═══ Data section
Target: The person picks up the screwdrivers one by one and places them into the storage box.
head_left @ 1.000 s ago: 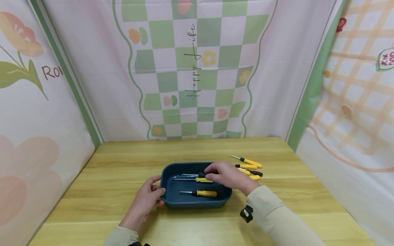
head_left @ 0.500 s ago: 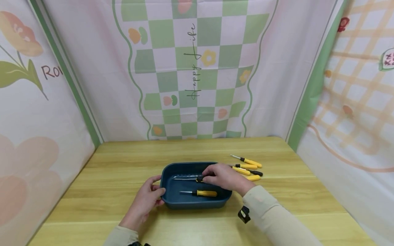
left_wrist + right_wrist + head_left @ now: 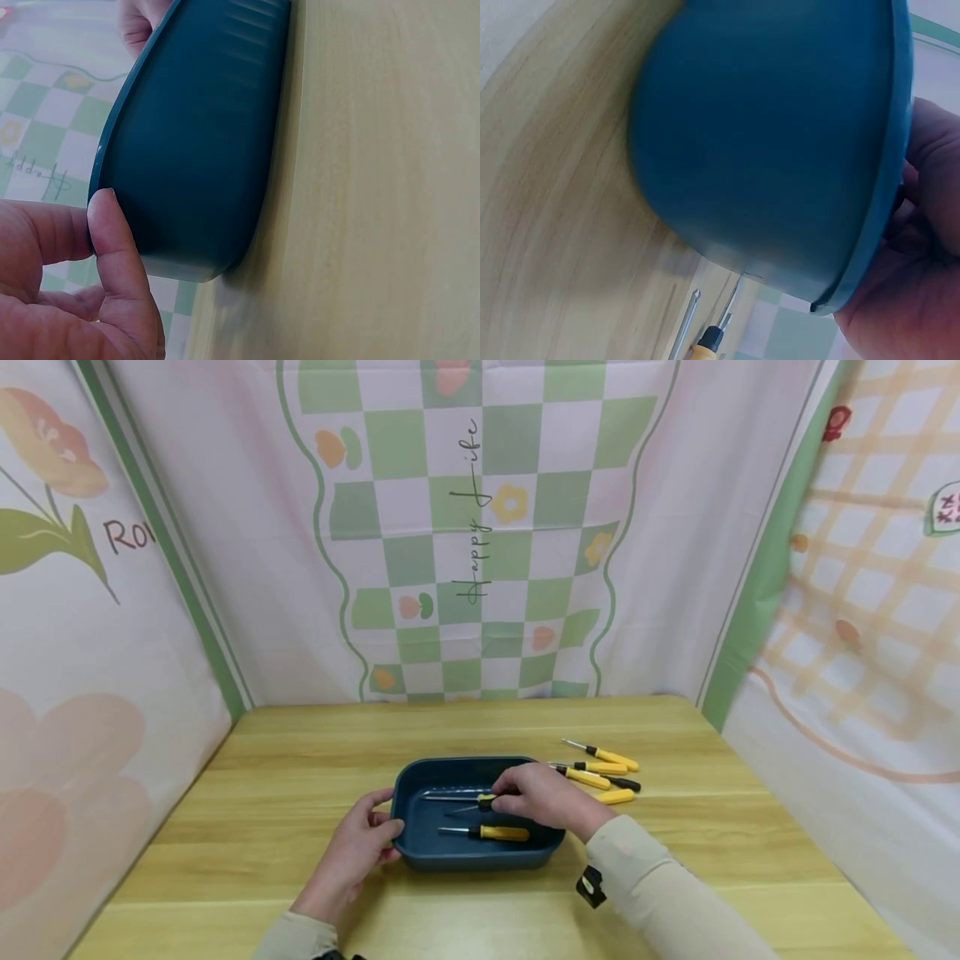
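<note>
Blue, its rim [image 3: 474, 857] pinched by the left hand [image 3: 364, 833], the tray [image 3: 476, 863] could tip if the right hand [image 3: 546, 794], grasping a dark-handled screwdriver [image 3: 486, 806], leans on it.

The outer wall of a blue tray [image 3: 772, 150], set on a wood-grained table [image 3: 555, 225], is shown. Beyond its rim the right hand [image 3: 922, 262] is seen curled by a dark object [image 3: 899, 200]. To the right, a yellow-handled screwdriver [image 3: 709, 342] and another metal shaft [image 3: 684, 326] are laid; on the far side, a checked curtain [image 3: 791, 334] is hung.
</note>
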### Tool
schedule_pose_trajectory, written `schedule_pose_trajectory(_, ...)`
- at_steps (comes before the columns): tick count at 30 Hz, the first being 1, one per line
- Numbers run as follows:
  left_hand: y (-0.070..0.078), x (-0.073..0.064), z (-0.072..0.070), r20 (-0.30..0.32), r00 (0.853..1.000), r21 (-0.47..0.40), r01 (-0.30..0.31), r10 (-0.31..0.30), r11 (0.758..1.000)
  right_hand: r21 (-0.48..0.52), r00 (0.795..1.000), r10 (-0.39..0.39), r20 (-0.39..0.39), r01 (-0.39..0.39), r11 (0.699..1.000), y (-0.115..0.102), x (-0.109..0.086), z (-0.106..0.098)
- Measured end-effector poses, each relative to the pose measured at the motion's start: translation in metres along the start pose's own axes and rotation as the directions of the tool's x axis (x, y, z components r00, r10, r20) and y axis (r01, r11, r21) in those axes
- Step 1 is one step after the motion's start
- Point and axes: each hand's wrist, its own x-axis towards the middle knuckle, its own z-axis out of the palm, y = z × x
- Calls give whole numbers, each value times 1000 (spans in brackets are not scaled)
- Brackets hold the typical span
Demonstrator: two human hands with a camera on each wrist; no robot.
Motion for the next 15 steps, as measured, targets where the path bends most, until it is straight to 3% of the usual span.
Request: schedule_pose_trajectory(15, -1, 0, -2, 2, 1000, 2, -7, 7, 1000, 1, 1000, 14, -8, -14, 1000, 0, 1, 3)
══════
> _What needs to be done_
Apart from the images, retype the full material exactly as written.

> _Task solution_
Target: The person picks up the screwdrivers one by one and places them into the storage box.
head_left @ 1.000 s ago: 
head_left @ 0.500 s ago: 
left_wrist + right_wrist + head_left @ now: 
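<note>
Blue, its rim [image 3: 474, 857] pinched by the left hand [image 3: 364, 833], the tray [image 3: 476, 863] could tip if the right hand [image 3: 546, 794], grasping a dark-handled screwdriver [image 3: 486, 806], leans on it.

The outer wall of a blue tray [image 3: 772, 150], set on a wood-grained table [image 3: 555, 225], is shown. Beyond its rim the right hand [image 3: 922, 262] is seen curled by a dark object [image 3: 899, 200]. To the right, a yellow-handled screwdriver [image 3: 709, 342] and another metal shaft [image 3: 684, 326] are laid; on the far side, a checked curtain [image 3: 791, 334] is hung.
</note>
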### Tool
schedule_pose_trajectory, written `schedule_pose_trajectory(_, ...)`
- at_steps (comes before the columns): tick count at 30 Hz, the first being 1, one per line
- Numbers run as follows:
  left_hand: y (-0.070..0.078), x (-0.073..0.064), z (-0.072..0.070), r20 (-0.30..0.32), r00 (0.853..1.000), r21 (-0.47..0.40), r01 (-0.30..0.31), r10 (-0.31..0.30), r11 (0.758..1.000)
  right_hand: r21 (-0.48..0.52), r00 (0.795..1.000), r10 (-0.39..0.39), r20 (-0.39..0.39), r01 (-0.39..0.39), r11 (0.699..1.000), y (-0.115..0.102), x (-0.109..0.086), z (-0.106..0.098)
- Measured end-effector poses, each relative to the pose measured at the motion's start: translation in metres along the start pose's own axes and rotation as the directions of the tool's x axis (x, y, z components r00, r10, r20) and y axis (r01, r11, r21) in those axes
- Step 1 is one step after the motion's start
- Point and axes: each hand's wrist, its own x-axis towards the middle knuckle, its own z-axis out of the palm, y = z × x
- Calls give whole numbers, each value times 1000 (spans in brackets are not scaled)
- Brackets hold the typical span
Demonstrator: two human hands with a camera on each wrist; no robot.
Motion for the next 15 steps, as measured, targets where the path bends most, until it is straight to 3% of the usual span.
Request: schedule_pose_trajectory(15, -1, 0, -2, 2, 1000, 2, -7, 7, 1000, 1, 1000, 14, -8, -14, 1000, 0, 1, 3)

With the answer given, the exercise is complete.